I prefer taking things in at a slower pace, or I guess I'd simply call it .. in a more focused, detail-aware way. I think quality in life is derived from that, and I think this method is key to becoming more skillful with a specialization. At the same time though, I always like to think to myself about how life is short, so in that way I like living pretty fast-paced and trying out a lot of things to accumulate tons of experience. I love expanding my pool of collected data.

I suppose I like to take a lot of things in, very quickly, in a hyper-aware and present sort of way. I do like to stop and smell the flowers a lot too though, but I feel like after a while of that it's like my mind turns to mush and can't get itself to do anything but sit around and smell and contemplate in my little bubble of stagnation.
 
I like a fast internal pace, but not a fast exterior environment.

Give me a pause button for everyone else and I'll be happy.
 
^^ yes.

inside, everything feels quite strong.

so externally, i like slow place life ---- i want quiet.
 
Both fast and slow. I can be extremely relaxed and cruisy and extremely fast and efficient. I can get impatient when things arent moving fast enough. Very task focussed, sometimes to the detriment of others. I like everything to be done as practically and effeciently as possible. Dont like to waste time because time is all we have. But then what does that even mean? I do enjoy long periods of intropection, reflecting and thinking or just being. That quiet time is just as important as getting all the 'other stuff' done, and makes the other stuff more worthwhile. What are we working for anyway? Life is all about all these moments of peace and joy in between, and sometimes we have to slow right down to notice those. Sometimes i compeletly lose perspective when i get focused on a task or project.

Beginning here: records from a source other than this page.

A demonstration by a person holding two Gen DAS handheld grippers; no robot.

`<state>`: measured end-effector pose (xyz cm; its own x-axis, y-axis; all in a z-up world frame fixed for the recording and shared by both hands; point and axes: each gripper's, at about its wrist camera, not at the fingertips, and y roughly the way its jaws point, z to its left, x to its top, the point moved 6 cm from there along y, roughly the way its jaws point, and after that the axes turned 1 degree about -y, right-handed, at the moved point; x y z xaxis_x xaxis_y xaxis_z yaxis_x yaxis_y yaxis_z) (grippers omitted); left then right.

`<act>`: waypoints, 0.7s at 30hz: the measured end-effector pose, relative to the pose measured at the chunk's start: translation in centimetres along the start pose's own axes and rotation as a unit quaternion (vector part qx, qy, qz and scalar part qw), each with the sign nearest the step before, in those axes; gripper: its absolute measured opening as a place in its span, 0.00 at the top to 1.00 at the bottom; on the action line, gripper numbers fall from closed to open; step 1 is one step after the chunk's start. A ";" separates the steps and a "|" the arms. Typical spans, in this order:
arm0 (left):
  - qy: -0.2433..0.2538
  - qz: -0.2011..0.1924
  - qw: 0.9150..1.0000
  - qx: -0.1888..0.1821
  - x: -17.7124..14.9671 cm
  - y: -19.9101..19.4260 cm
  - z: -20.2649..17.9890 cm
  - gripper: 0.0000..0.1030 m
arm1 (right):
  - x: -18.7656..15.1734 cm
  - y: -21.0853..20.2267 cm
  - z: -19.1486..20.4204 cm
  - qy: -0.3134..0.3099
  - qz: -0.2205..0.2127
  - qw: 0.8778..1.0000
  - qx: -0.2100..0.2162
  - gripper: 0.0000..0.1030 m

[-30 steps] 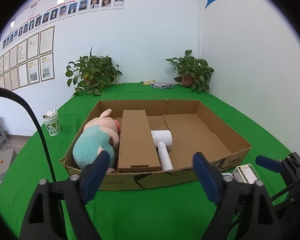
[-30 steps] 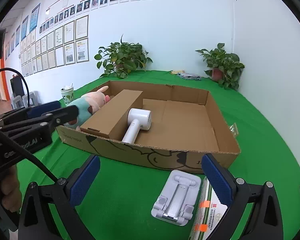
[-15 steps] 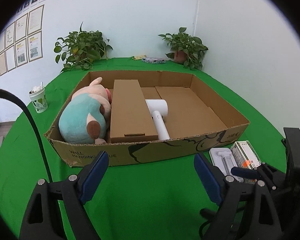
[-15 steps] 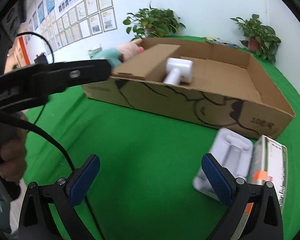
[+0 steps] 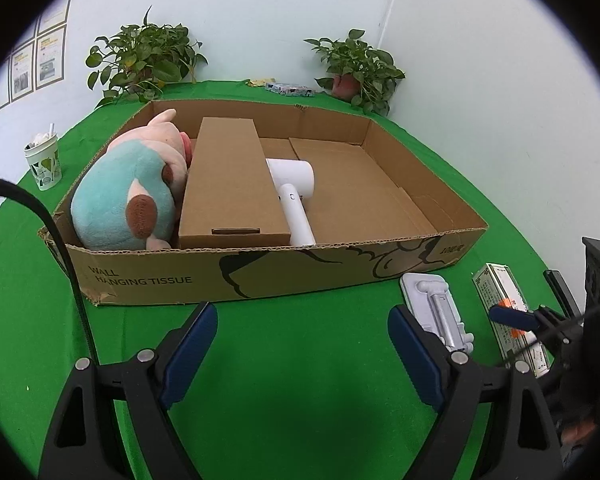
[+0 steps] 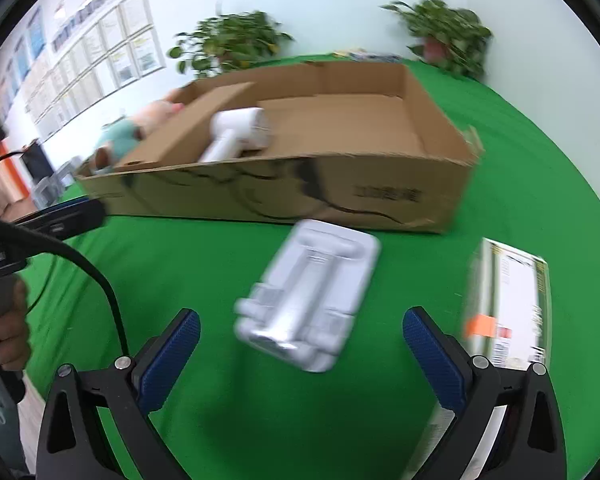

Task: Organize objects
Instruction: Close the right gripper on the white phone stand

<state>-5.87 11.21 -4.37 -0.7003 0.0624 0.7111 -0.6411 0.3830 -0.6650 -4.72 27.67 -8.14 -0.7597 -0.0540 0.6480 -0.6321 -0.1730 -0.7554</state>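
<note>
Both claws hang released over the green-covered bench (image 5: 300, 380), with nothing between their blue pads. The left claw (image 5: 302, 344) sits in front of the long wall of the shallow cardboard tray (image 5: 260, 272), apart from it. Inside the tray, a plush pig (image 5: 128, 192) lies at the left end, touching a long closed carton (image 5: 230, 184); a white hair dryer (image 5: 294, 188) lies just beside the carton on its right, handle toward the near wall. The tray's right half shows bare cardboard.

The right claw (image 6: 300, 344) hovers above a white folding phone stand (image 6: 312, 292), which lies flat on the bench just outside the tray's near wall; the stand looks blurred in the right wrist view. Just right of the stand lies a flat printed box (image 6: 508, 300) bearing an orange sticker. A paper cup (image 5: 43, 162) stands left of the tray, and two potted plants (image 5: 144, 60) sit by the back wall.
</note>
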 end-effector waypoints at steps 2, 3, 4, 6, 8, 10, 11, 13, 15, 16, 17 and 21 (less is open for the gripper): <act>0.002 0.003 1.000 0.000 -0.1 0.0 0.1 0.15 | 0.4 0.9 1.3 -0.008 0.009 1.000 0.001 0.01; 0.004 0.003 1.000 0.002 -0.1 -0.1 0.2 0.15 | 0.5 1.7 1.4 -0.006 0.019 1.000 -0.010 0.01; 0.003 0.003 1.000 0.003 0.0 -0.1 0.3 0.15 | 0.6 2.5 1.2 0.001 0.028 0.999 -0.026 0.01; -0.001 0.004 1.000 0.002 -0.1 -0.2 0.7 0.15 | 0.9 4.1 -0.1 0.036 0.053 0.996 -0.058 0.01; -0.006 0.007 1.000 0.000 -0.2 -0.1 1.0 0.15 | 0.9 5.6 -1.2 0.070 0.075 0.992 -0.070 0.01; -0.012 0.010 1.000 0.001 -0.3 0.0 1.3 0.15 | 0.7 6.4 -1.6 0.064 0.077 0.990 -0.097 0.04; -0.014 0.010 1.000 0.002 -0.3 0.1 1.3 0.15 | 0.8 6.6 -1.5 0.053 0.074 0.991 -0.102 0.07; -0.020 0.010 1.000 0.004 -0.4 0.1 1.5 0.15 | 0.9 6.7 -1.2 0.045 0.069 0.992 -0.099 0.16; -0.025 0.014 1.000 0.001 -0.5 0.1 1.7 0.16 | 0.7 6.5 -0.9 0.036 0.068 0.993 -0.088 0.31; -0.029 0.017 0.999 -0.004 -0.5 0.2 1.7 0.16 | 0.5 6.4 -0.6 0.027 0.068 0.994 -0.085 0.32; -0.032 0.020 0.999 -0.010 -0.7 0.1 1.7 0.16 | 0.1 6.2 -0.3 0.018 0.068 0.994 -0.078 0.34; -0.051 0.066 0.993 -0.080 -2.0 0.7 0.7 0.16 | -2.6 4.1 2.3 -0.034 0.064 0.997 -0.012 0.35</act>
<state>-5.18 10.69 -6.42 -0.8081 0.0308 0.5882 -0.4899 0.5193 -0.7003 -4.98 24.88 -12.68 -0.8223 -0.1406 0.5514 -0.5353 -0.1375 -0.8334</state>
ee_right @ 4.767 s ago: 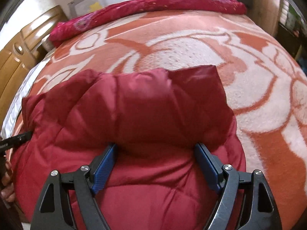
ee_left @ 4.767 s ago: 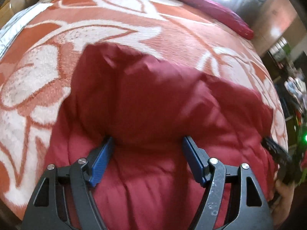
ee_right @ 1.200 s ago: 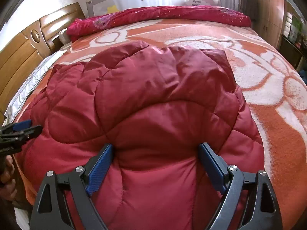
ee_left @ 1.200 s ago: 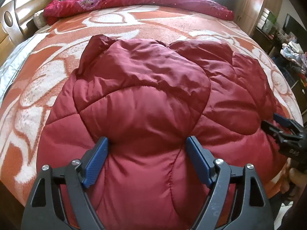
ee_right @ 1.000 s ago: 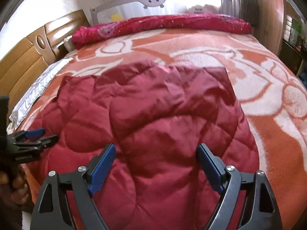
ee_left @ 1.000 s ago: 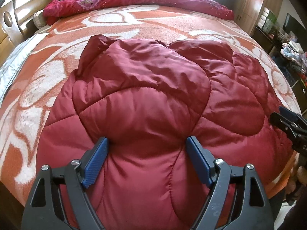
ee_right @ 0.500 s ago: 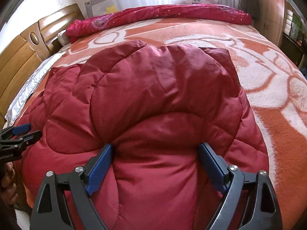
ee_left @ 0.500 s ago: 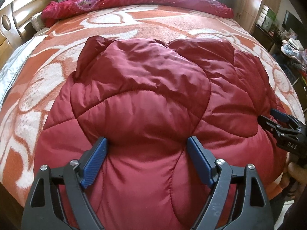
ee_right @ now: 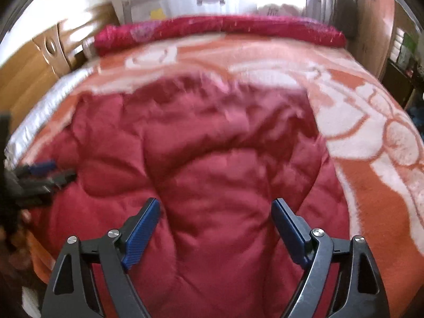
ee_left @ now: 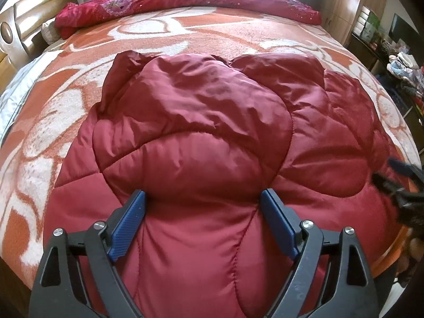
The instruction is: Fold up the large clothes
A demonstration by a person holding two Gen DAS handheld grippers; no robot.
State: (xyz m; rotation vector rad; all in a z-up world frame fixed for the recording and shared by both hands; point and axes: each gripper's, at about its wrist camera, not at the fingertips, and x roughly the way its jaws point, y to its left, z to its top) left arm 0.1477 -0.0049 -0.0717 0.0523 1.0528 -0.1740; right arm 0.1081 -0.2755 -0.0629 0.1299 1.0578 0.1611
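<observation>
A dark red quilted puffer jacket lies folded on the bed, near its front edge. It also fills the right wrist view, blurred. My left gripper is open, its blue pads apart over the jacket's near left part. My right gripper is open above the jacket's near right part. Each gripper shows at the edge of the other's view: the right one and the left one.
The bed has an orange and white patterned blanket. A rolled crimson quilt lies along the far side. A wooden headboard is at the left. Cluttered shelves stand to the right.
The right gripper has lifted and pulled back from the jacket, and its view is blurred by motion. The left gripper has barely moved. The jacket lies as before.
</observation>
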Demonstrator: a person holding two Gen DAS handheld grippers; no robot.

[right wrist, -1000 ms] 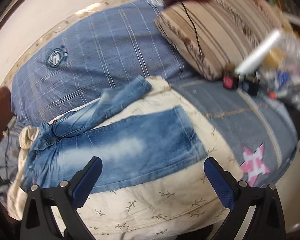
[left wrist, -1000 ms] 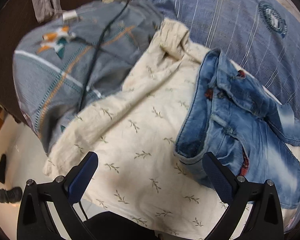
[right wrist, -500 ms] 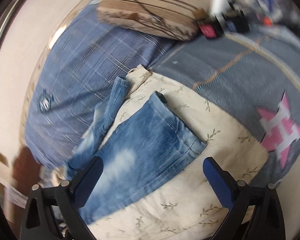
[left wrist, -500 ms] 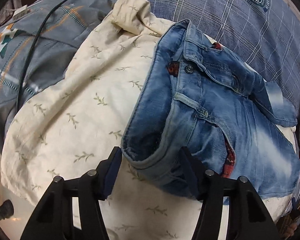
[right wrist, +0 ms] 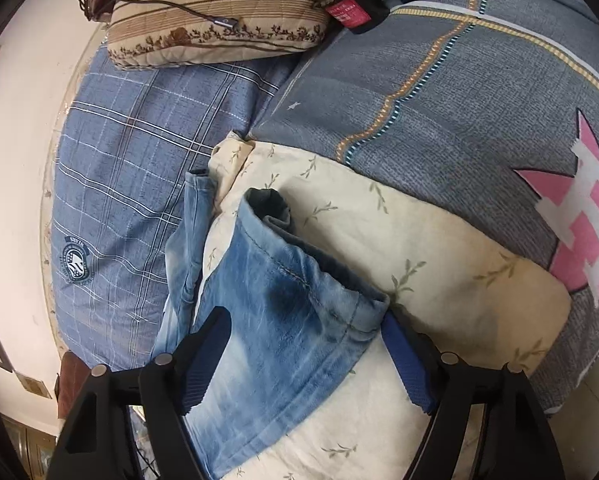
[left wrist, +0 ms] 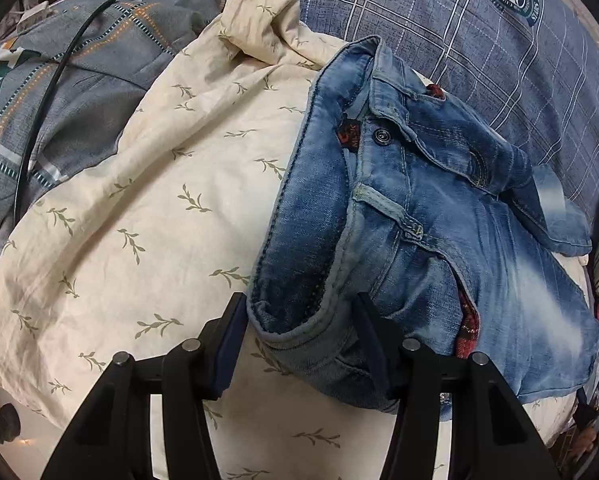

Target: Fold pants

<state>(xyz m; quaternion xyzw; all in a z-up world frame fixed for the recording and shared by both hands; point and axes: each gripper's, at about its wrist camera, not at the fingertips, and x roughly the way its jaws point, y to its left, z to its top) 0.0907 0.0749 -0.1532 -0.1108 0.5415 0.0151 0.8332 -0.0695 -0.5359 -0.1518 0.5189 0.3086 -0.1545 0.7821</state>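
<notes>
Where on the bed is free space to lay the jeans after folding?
The cream leaf-print cloth is bare left of the jeans, up to the grey quilt. The grey quilt is also bare near the pink star. Clutter crowds the striped pillow.

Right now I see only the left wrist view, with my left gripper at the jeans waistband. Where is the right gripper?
Observer: The right gripper is open, one finger at each side of the near jeans leg, close to its hem.
Operator: Where does the other leg end?
Observer: The far jeans leg lies mostly on the blue plaid sheet; its hem reaches the folded corner of the cream leaf-print cloth.
</notes>
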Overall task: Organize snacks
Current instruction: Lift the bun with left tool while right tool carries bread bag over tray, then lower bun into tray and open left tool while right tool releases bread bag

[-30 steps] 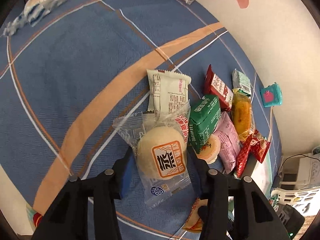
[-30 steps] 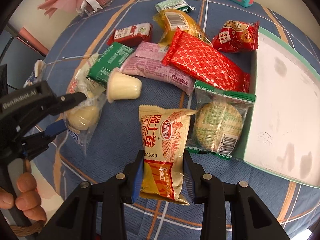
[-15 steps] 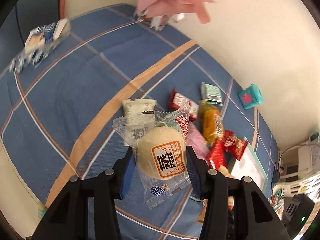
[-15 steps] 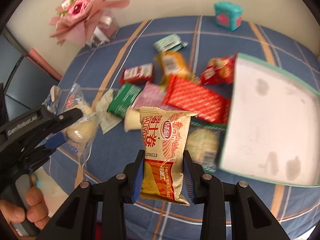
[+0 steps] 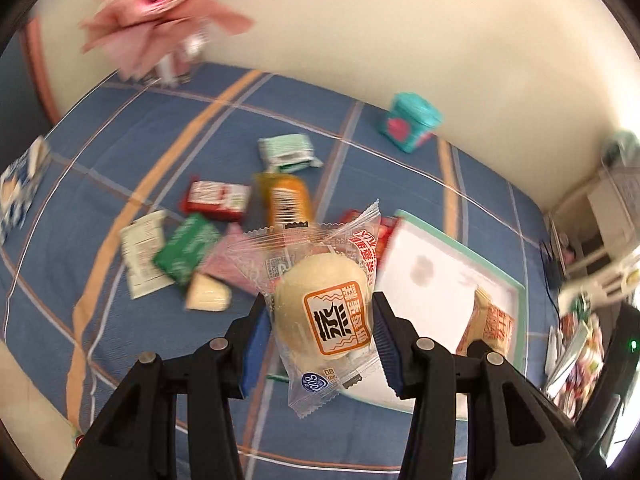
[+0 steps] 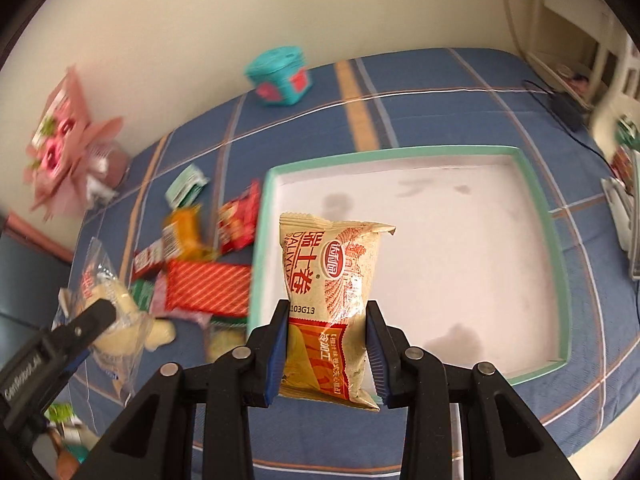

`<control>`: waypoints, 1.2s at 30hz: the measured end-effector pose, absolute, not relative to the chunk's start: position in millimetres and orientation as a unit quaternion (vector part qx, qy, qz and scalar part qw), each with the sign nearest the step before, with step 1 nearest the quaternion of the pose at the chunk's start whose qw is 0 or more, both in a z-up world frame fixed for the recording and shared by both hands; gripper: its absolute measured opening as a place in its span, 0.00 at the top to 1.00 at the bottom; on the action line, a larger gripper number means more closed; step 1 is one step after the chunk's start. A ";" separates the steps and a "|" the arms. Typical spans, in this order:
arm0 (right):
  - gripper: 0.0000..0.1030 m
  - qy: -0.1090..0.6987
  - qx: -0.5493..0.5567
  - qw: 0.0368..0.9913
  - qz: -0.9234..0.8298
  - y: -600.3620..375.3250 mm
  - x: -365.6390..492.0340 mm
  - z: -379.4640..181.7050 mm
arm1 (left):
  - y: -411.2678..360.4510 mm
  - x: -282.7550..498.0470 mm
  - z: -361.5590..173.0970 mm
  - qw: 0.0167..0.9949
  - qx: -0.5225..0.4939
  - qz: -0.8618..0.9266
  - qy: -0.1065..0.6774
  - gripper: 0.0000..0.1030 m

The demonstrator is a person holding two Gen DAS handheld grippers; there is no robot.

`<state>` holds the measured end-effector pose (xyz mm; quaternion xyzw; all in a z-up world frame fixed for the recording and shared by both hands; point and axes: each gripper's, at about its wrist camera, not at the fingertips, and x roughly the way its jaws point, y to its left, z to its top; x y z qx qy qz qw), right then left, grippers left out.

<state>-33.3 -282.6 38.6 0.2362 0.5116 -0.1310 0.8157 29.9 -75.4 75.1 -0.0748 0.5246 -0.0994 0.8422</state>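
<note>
Over the blue tabletop [image 6: 440, 92], both grippers have lifted toward the tray [image 6: 560, 264]: left gripper [image 5: 320, 320] clamped on bun [image 5: 320, 312], right gripper [image 6: 326, 344] on pouch [image 6: 332, 280].

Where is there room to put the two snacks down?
The white floor of the green-rimmed box is bare from rim to rim. Blue cloth between the box and the teal tin is free too. It is crowded left of the box, where the red striped packet and orange packet pile up.

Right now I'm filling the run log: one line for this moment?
left gripper: shut on bun packet | right gripper: shut on tan snack bag | tray: unfilled
</note>
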 end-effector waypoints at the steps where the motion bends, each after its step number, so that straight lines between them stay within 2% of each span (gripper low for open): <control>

But i cant stand feeling rushed by others. Its a horrible feeling.
 
I love life when its slow because its so relaxed and I get time to myself but I also love how when my life is active there is so much to do and many opportunities to explore. When its fast pace it can be exciting and more interesting but that gets tiring after awhile. I always love to have time to move slowly every once in awhile. I need that.
 
I think I'm good either way so long as I don't feel rushed--that is often the cause of too much anxiety. I probably prefer a slower pace so I can meander along and explore random tangent byways of life. But I'm also well aware that if I'm left to my own devices like that long enough, my mind will do me no good and lead me into a blackhole of veg, and I need to turn the volume up a bit to remain a decent member of society.
 
I feel the need for speed.

I think a combination of [MENTION=1451]Billy[/MENTION] and [MENTION=1009]bamf[/MENTION] sums it up good. I think fast, make fast decisons...I hate waiting for people to process stuff...*yawn* However, when I need time to withdraw and contemplate, I'm a ghost....gone. Most of the time, I'm doing a lot, everyday.
 
I prefer slower life but I do want to keep busy most of the time, I just don't want to have many things I have to focus on at once since that stresses me out. But having not enough stuff going on for a long time is not good since that builds a kind of anxiety for me as well.
 
snail-vs-turtle.jpg



How I feel most of the time. Sorry for the bad language.

I am at my worst when I'm overwhelmed, hurried or put in a stressful situation. And even noise, traffic, crowds, etc, drain me really quickly and turn me into a nasty, grumpy person. So, I prefer a much slower pace of life. I very rarely get bored or restless.
 
  • Like
Reactions: knight in battle
It varies. While working mostly anything moving at a slow pace will irritate me. Generally I suppose I prefer things moving moderately slow, given lengths in advance to form decisions. I've always had a pretty terrible grasp of time. Maybe even a pretty strong fear of it too. I would prefer to sit still and have time pause with me for a little while.